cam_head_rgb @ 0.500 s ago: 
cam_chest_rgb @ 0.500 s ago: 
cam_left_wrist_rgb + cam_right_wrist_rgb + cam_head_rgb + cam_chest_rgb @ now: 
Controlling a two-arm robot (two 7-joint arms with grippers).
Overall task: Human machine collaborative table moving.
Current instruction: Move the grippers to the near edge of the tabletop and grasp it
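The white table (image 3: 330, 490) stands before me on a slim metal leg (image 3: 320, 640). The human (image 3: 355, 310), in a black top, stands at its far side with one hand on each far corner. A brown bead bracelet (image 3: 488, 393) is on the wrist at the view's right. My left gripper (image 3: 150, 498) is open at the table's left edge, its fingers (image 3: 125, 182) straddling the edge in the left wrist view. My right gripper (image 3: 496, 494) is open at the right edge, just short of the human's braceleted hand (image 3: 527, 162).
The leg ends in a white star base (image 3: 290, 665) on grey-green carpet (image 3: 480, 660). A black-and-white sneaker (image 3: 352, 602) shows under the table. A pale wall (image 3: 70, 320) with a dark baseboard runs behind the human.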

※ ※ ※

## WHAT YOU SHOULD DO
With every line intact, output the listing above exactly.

## EXERCISE RESPONSE
cam_head_rgb @ 0.500 s ago: 
cam_chest_rgb @ 0.500 s ago: 
cam_left_wrist_rgb + cam_right_wrist_rgb + cam_head_rgb + cam_chest_rgb @ now: 
Controlling a two-arm robot (two 7-joint arms with grippers).
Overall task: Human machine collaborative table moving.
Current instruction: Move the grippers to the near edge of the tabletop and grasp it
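The white table (image 3: 330, 490) stands before me on a slim metal leg (image 3: 320, 640). The human (image 3: 355, 310), in a black top, stands at its far side with one hand on each far corner. A brown bead bracelet (image 3: 488, 393) is on the wrist at the view's right. My left gripper (image 3: 150, 498) is open at the table's left edge, its fingers (image 3: 125, 182) straddling the edge in the left wrist view. My right gripper (image 3: 496, 494) is open at the right edge, just short of the human's braceleted hand (image 3: 527, 162).
The leg ends in a white star base (image 3: 290, 665) on grey-green carpet (image 3: 480, 660). A black-and-white sneaker (image 3: 352, 602) shows under the table. A pale wall (image 3: 70, 320) with a dark baseboard runs behind the human.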

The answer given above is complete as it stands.